Because James did save Snape’s life.
Dumbledore isn’t lying; there’s an incident described at the end of the third book in which Snape’s life really was saved by James:
“Severus was very interested in where I went every month.” Lupin told Harry, Ron, and Hermione. “We were in the same year, you know, and we — er — didn’t like each other very much. He especially disliked James. Jealous, I think, of James’s talent on the Quidditch field… anyway Snape had seen me crossing the grounds with Madam Pomfrey one evening as she led me toward the Whomping Willow to transform. Sirius thought it would be — er — amusing, to tell Snape all he had to do was prod the knot on the tree trunk with a long stick, and he’d be able to get in after me. Well, of course, Snape tried it — if he’d got as far as this house, he’d have met a fully grown werewolf — but your father, who’d heard what Sirius had done, went after Snape and pulled him back, at great risk to his life…. Snape glimpsed me, though, at the end of the tunnel. He was forbidden by Dumbledore to tell anybody, but from that time on he knew what I was…”

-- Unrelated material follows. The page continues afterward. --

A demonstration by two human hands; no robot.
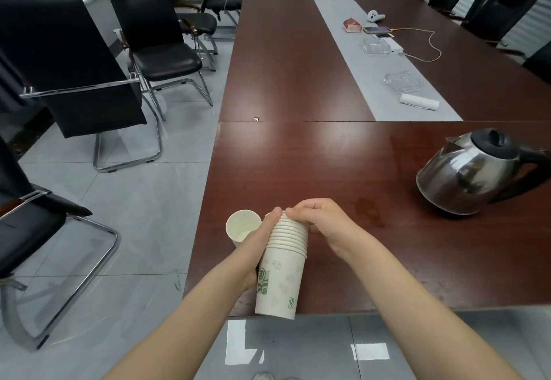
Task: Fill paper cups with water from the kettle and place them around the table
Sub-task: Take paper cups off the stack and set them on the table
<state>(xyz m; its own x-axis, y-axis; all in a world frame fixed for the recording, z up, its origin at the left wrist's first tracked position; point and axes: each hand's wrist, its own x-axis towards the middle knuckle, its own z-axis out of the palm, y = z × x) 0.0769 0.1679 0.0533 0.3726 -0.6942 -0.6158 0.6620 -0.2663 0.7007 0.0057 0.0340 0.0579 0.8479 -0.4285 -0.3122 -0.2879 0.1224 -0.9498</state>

— Prisoner of Azkaban, chapter 18 (Moony, Wormtail, Padfoot, and Prongs)
And this is the passage you’re referring to when Harry is in the hospital wing, recovering from his encounter with Quirrell:
“Quirrell said [Snape] hates me because he hated my father. Is that true?”

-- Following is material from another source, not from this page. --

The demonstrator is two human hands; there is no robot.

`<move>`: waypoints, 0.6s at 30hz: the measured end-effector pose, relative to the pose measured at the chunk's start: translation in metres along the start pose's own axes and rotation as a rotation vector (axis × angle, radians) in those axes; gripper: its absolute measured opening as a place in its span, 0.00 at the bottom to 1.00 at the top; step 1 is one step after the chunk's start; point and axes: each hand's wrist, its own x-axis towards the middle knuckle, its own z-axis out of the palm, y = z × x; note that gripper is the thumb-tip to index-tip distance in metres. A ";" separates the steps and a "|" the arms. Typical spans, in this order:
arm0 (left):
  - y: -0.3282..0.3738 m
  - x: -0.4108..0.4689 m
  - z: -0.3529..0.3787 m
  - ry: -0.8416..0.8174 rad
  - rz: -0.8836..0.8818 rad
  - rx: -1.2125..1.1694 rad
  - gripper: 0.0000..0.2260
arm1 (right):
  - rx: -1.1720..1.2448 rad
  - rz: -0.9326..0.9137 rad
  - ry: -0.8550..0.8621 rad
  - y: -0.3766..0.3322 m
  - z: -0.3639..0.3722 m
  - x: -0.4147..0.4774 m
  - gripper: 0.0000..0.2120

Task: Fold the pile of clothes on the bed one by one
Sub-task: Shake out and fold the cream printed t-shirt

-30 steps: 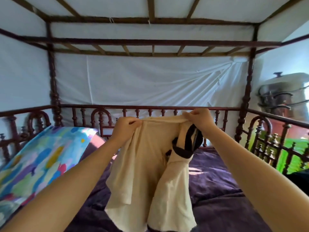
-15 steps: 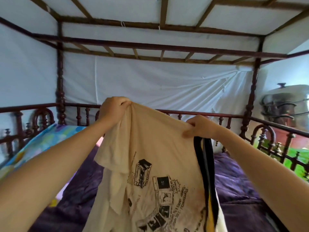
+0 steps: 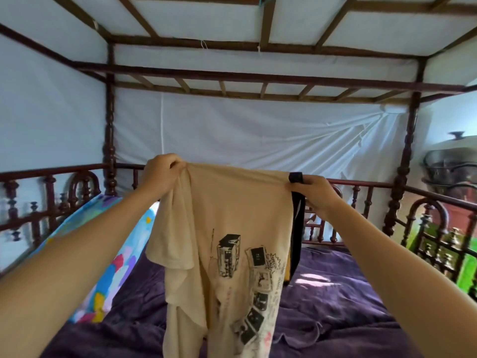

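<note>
I hold a cream T-shirt with black printed graphics up in the air above the bed. My left hand grips its upper left corner. At the upper right corner my right hand grips the shirt beside its black trim. The shirt hangs spread between both hands, its left sleeve drooping in folds. Its lower end runs out of the frame. No pile of clothes shows in this view.
A purple blanket covers the bed. A colourful patterned pillow leans at the left. Dark wooden railings and posts ring the bed, with white cloth behind and a wooden canopy frame overhead. Metal pots stand at right.
My hands have moved apart and levelled out, so the shirt now hangs spread open with its print facing me. The view has tilted upward.
</note>
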 end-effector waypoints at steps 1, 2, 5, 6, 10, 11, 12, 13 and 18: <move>-0.006 0.000 0.002 -0.026 -0.027 0.003 0.09 | -0.008 -0.030 -0.001 -0.006 0.004 0.000 0.11; -0.010 -0.002 0.003 -0.052 -0.061 -0.010 0.08 | -0.021 -0.063 -0.009 -0.011 0.007 0.000 0.10; -0.013 -0.010 0.007 -0.249 -0.142 -0.281 0.06 | -0.079 -0.156 -0.077 -0.026 0.023 0.001 0.05; -0.011 -0.016 0.008 -0.378 -0.154 -0.430 0.11 | -0.101 -0.175 -0.114 -0.031 0.029 0.001 0.05; 0.018 -0.048 0.029 -0.833 -0.127 -0.583 0.37 | -0.165 -0.201 -0.269 -0.036 0.056 -0.002 0.07; 0.028 -0.055 0.039 -0.793 -0.099 -0.553 0.31 | -0.170 -0.203 -0.294 -0.033 0.061 -0.003 0.09; 0.036 -0.060 0.048 -0.692 -0.109 -0.547 0.21 | -0.172 -0.197 -0.306 -0.028 0.064 -0.003 0.10; 0.043 -0.063 0.054 -0.578 -0.145 -0.570 0.13 | -0.175 -0.187 -0.296 -0.023 0.066 -0.003 0.09; 0.052 -0.065 0.069 -0.471 -0.245 -0.688 0.09 | -0.022 0.038 -0.321 0.035 0.035 -0.014 0.11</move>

“Well, they did rather detest each other. Not unlike yourself and Mr Malfoy. And then, your father did something Snape could never forgive.”
“He saved his life.”
“Yes…” said Dumbledore dreamily. “Funny, the way people’s minds work, isn’t it? Professor Snape couldn’t bear being in your father’s debt… I do believe he worked so hard to protect you this year because he felt that would make him and your father quits. Then he could go back to hating your father’s memory in peace…”
Harry tried to understand this but it made his head pound, so he stopped.
— Philosopher's Stone, chapter 17 (The Man with Two Faces)
While Snape may have had other motivations for helping Harry (such as his promise to Dumbledore, or his love for Lily), there’s nothing to say that he didn’t also want to settle his debt with James. So it’s fine for Dumbledore to say this, even if it somewhat confuses Harry.